CRIMINAL NO. 3:02CR246(JCH) February 29, 2008

GOVERNMENT'S NOTICE REGARDING MOTION TO REDUCE SENTENCE (TO TIME SERVED) PURSUANT TO 18 U.S.C. § 3582(c) On April 11, 2003, the defendant, Damian Bailey, was sentenced to 87 months' incarceration. The defendant is due to be released from incarceration on June 29, 2008. Although the defendant has not yet sought relief based upon the changes to the crack cocaine guidelines which were passed by the Sentencing Commission on November 1, 2007, he does appear to qualify for a reduction.
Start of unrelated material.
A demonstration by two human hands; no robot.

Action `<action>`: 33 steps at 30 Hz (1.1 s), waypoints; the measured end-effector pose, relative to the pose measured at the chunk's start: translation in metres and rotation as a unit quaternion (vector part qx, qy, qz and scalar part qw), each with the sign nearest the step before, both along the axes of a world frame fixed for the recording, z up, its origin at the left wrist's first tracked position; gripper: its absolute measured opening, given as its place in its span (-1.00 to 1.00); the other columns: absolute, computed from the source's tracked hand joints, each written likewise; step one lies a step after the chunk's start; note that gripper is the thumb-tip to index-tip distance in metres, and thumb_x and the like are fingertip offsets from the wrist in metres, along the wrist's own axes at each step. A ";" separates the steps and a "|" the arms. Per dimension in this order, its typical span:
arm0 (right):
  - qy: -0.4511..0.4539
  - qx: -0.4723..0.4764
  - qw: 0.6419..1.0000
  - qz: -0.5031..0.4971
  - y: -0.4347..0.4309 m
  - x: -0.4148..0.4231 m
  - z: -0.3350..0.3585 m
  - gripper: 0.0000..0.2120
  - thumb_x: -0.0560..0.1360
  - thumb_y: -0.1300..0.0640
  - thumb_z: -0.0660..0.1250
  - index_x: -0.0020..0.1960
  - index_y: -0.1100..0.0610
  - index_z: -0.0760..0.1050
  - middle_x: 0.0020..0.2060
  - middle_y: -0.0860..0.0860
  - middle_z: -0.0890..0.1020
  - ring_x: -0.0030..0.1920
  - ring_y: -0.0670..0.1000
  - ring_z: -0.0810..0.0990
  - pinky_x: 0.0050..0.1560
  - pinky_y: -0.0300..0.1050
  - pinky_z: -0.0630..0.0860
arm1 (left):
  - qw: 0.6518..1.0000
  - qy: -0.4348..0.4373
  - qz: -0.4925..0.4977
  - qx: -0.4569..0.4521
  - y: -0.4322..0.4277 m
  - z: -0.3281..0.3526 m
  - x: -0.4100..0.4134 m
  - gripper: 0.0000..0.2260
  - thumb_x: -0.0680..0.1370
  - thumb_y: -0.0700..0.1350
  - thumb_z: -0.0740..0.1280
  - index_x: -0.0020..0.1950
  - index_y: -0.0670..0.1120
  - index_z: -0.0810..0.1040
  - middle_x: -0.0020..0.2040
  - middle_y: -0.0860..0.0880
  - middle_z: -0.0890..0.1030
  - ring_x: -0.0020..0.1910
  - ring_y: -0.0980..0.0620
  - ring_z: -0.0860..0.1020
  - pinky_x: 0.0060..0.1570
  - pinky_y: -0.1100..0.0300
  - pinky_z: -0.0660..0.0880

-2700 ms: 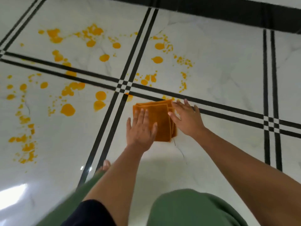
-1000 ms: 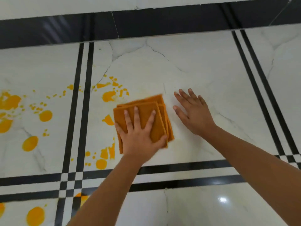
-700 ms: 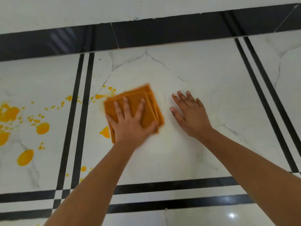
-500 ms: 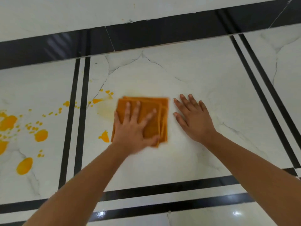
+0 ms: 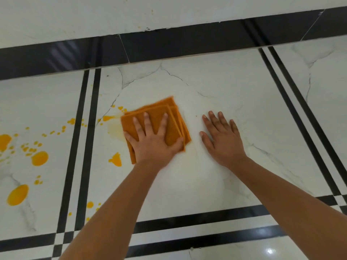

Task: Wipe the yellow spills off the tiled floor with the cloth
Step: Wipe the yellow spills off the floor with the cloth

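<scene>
Cloth (image 5: 169,119) is sliding back toward the double black stripe (image 5: 84,137), just beside leftover yellow spills (image 5: 116,160). It's soft and folded, likely bunching, so the left hand (image 5: 153,142) is pressing its middle, fingers spread. The right hand (image 5: 221,139) is bracing flat, farther from the stripe.

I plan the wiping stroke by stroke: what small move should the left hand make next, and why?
Probably slide the orange cloth a little left and toward the person, over the yellow blob. The left hand presses flat on the cloth, and that blob lies just beside its near-left corner, unwiped.
</scene>
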State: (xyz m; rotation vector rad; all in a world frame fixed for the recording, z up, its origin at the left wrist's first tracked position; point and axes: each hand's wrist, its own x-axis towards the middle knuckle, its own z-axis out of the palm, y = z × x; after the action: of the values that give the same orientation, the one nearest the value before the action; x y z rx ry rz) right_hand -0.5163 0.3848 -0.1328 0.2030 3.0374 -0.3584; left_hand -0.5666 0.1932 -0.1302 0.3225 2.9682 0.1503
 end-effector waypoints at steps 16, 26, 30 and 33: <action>-0.024 -0.049 0.992 0.114 -0.102 -0.070 0.009 -0.48 0.59 -0.16 -0.12 0.52 -0.04 -0.03 0.53 -0.05 0.00 0.52 -0.02 -0.13 0.46 0.01 -0.20 | 0.994 -0.018 0.103 -0.015 -0.110 0.003 -0.023 -0.29 0.31 0.49 -0.24 0.42 0.33 -0.30 0.55 -0.07 -0.16 0.49 -0.21 -0.18 0.38 -0.31 -0.10; 0.006 0.008 0.996 0.091 -0.110 -0.073 -0.001 -0.37 0.47 -0.23 -0.27 0.51 -0.11 0.00 0.52 -0.10 0.05 0.52 -0.02 -0.06 0.45 0.04 -0.12 | 0.996 -0.017 0.088 -0.012 -0.118 0.000 -0.099 -0.26 0.33 0.52 -0.16 0.44 0.31 -0.28 0.54 -0.06 -0.23 0.48 -0.24 -0.23 0.33 -0.39 -0.17; 0.010 0.017 0.996 0.086 -0.112 -0.075 -0.002 -0.41 0.50 -0.21 -0.20 0.50 -0.09 0.06 0.51 -0.09 0.12 0.51 -0.01 0.02 0.44 0.04 -0.07 | 0.989 -0.015 0.144 0.000 -0.114 0.003 -0.132 -0.26 0.37 0.49 -0.15 0.47 0.26 -0.25 0.54 -0.08 -0.21 0.48 -0.25 -0.22 0.35 -0.38 -0.17; 0.011 0.019 0.996 0.083 -0.111 -0.075 -0.003 -0.42 0.51 -0.21 -0.17 0.50 -0.10 0.06 0.50 -0.09 0.13 0.51 -0.01 0.03 0.44 0.04 -0.06 | 0.999 0.017 0.019 -0.024 -0.125 -0.006 -0.098 -0.27 0.34 0.53 -0.20 0.45 0.31 -0.26 0.55 -0.05 -0.18 0.49 -0.23 -0.20 0.35 -0.32 -0.19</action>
State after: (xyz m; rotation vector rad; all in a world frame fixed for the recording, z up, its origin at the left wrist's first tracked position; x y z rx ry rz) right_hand -0.5917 0.2733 -0.1355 -0.0529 3.0561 -0.2922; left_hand -0.6647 0.0683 -0.1359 0.2641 3.0083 0.0793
For the reasons stated herein, the Government respectfully submits that, on March 3, 2008, the date when the November 1, 2007 amendment becomes retroactive, the Court should issue an amended judgment and impose a reduced sentence of 70 months (time served), which accounts for the twolevel reduction in the crack cocaine guidelines, and which will result in the defendant's release from incarceration.1 Further, given the crush of potential releases on March 3, the Bureau of Prisons has recently requested the district court in cases authorizing release on March 3, 2008 to stay the March 3, 2008 release for 10 days to permit the BOP to meet a number of release-related obligations, including making sure victims or witnesses are appropriately notified, DNA samples taken, and release plans made. The Government would leave it to the Court, in consultation with the Probation Office, whether to honor the Bureau of Prison's request.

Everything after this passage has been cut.